(Data extracted from a collection)

****************************************

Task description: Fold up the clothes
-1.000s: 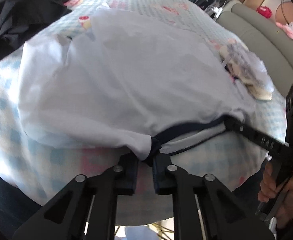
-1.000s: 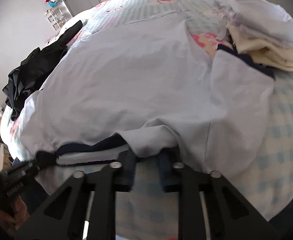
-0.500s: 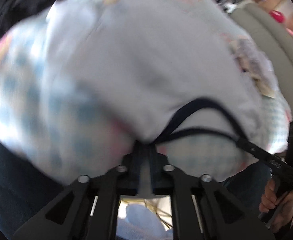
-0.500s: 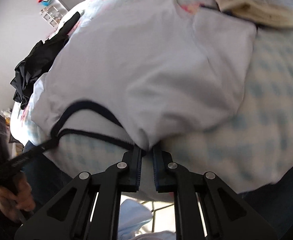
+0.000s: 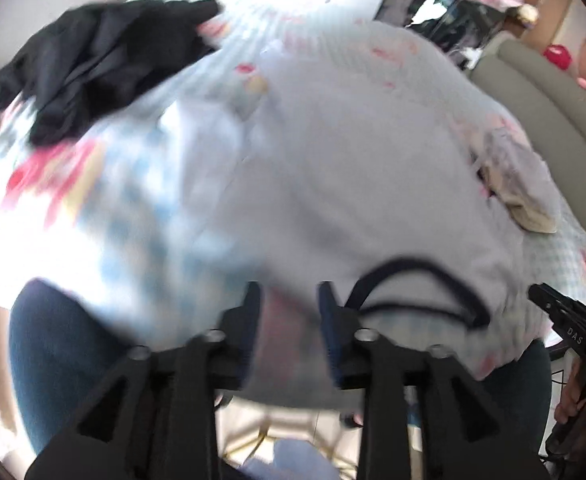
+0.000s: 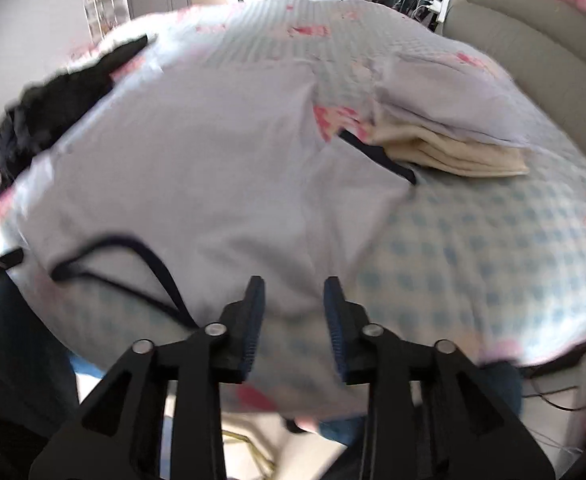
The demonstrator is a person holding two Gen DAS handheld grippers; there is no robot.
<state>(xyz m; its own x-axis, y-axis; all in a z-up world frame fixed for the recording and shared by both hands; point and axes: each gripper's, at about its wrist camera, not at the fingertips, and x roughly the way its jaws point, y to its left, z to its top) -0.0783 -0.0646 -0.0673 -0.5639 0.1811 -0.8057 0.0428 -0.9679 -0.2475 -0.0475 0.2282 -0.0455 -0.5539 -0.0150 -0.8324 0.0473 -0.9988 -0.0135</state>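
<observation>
- left claw: jaws apart, just been opening; nothing pinched between them, only the bed's edge seen through the gap. it hangs above the near rim of the bed.
- right claw: jaws likewise parted, just been opening; no cloth pressed by the pads, though the shirt's near edge lies below them. in the left view its black body shows at the far right, with a hand under it.
- person: blue-trousered legs against the near side of the bed.
- white shirt: the task's thing, released, lying spread on the bed with its dark-trimmed neckline towards the near edge, between the two claws; one sleeve with a dark cuff reaches right, its cuff beside the folded stack.
- bed cover: pale blue check with pink prints, carrying everything.
- folded stack: cream and white pieces piled at the right of the shirt, just beyond the cuff.
- black garment: crumpled heap on the far left of the bed, beyond the shirt.
- grey padded headboard: curved, along the right of the bed.
- room behind: blurred, white doors and clutter, not legible.
</observation>
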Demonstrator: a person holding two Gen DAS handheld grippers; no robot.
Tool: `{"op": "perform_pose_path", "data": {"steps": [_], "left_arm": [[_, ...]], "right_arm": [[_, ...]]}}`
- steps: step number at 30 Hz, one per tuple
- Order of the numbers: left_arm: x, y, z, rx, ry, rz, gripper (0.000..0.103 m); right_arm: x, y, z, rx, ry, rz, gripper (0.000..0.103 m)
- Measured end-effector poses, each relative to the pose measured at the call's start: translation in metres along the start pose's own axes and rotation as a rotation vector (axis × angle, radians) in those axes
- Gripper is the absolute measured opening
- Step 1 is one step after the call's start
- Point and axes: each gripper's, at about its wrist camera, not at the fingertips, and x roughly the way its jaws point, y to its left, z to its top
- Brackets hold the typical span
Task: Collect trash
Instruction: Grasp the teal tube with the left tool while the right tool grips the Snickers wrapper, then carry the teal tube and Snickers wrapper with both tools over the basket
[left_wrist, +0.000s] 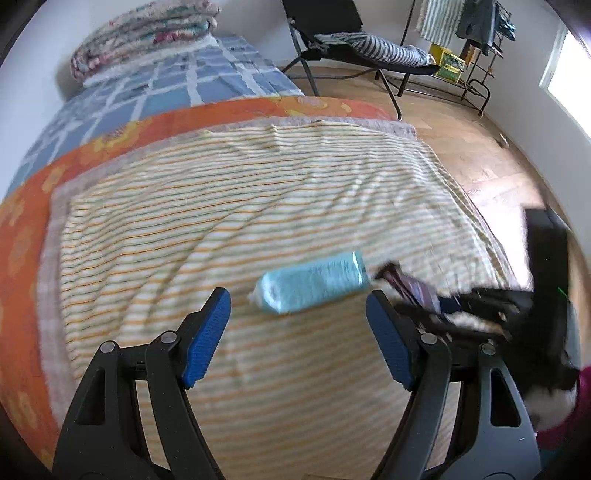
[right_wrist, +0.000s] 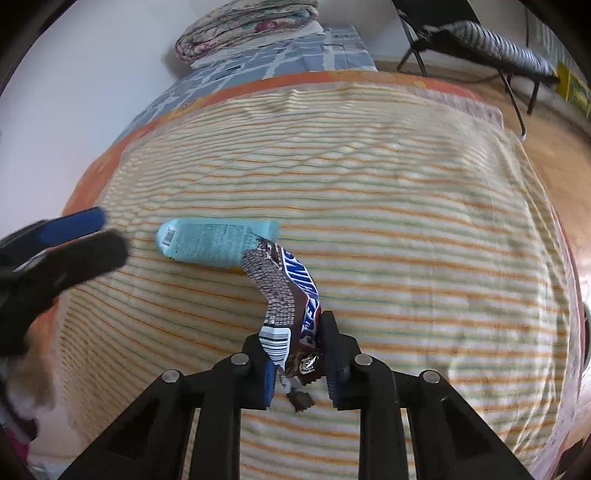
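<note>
A: Right hand-held gripper (right_wrist: 299, 363) is clamped on the near end of the brown candy wrapper (right_wrist: 286, 291). Barcode end sits between the pads; the rest curls up and away toward the far side.

B: And the wrapper's far tip?

A: It overlaps the right end of the light-blue packet (right_wrist: 212, 242) in the right wrist view; touching or just in front, can't tell. The packet lies flat on the striped blanket (left_wrist: 258, 192) on the bed, about mid-blanket.

B: Left side?

A: Left hand-held gripper (left_wrist: 297, 325) has its jaws wide apart and nothing between them. It hangs over the blanket with the blue packet just beyond its fingertips (left_wrist: 208, 332), slightly right of centre. Frame is blurred.

B: Risks?

A: The grip on the wrapper is only at the crumpled tail. Thin foil, so it could slide out if the hand swings fast. Also, if the wrapper tip is resting on the packet, lifting may nudge the packet sideways, right when the left side lines up on it.

B: Anything else?

A: The two hand-held grippers are near each other; the right one shows at the left one's right finger, so a clash is possible. The soft blanket may also bunch into the left pads along with the packet.
</note>
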Motion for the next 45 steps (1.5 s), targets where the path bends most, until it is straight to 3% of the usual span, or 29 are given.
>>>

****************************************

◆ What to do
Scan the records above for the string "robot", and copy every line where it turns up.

◆ Exercise response
The demonstrator is a person holding two Gen DAS handheld grippers; there is no robot.
Demonstrator: a person holding two Gen DAS handheld grippers; no robot.

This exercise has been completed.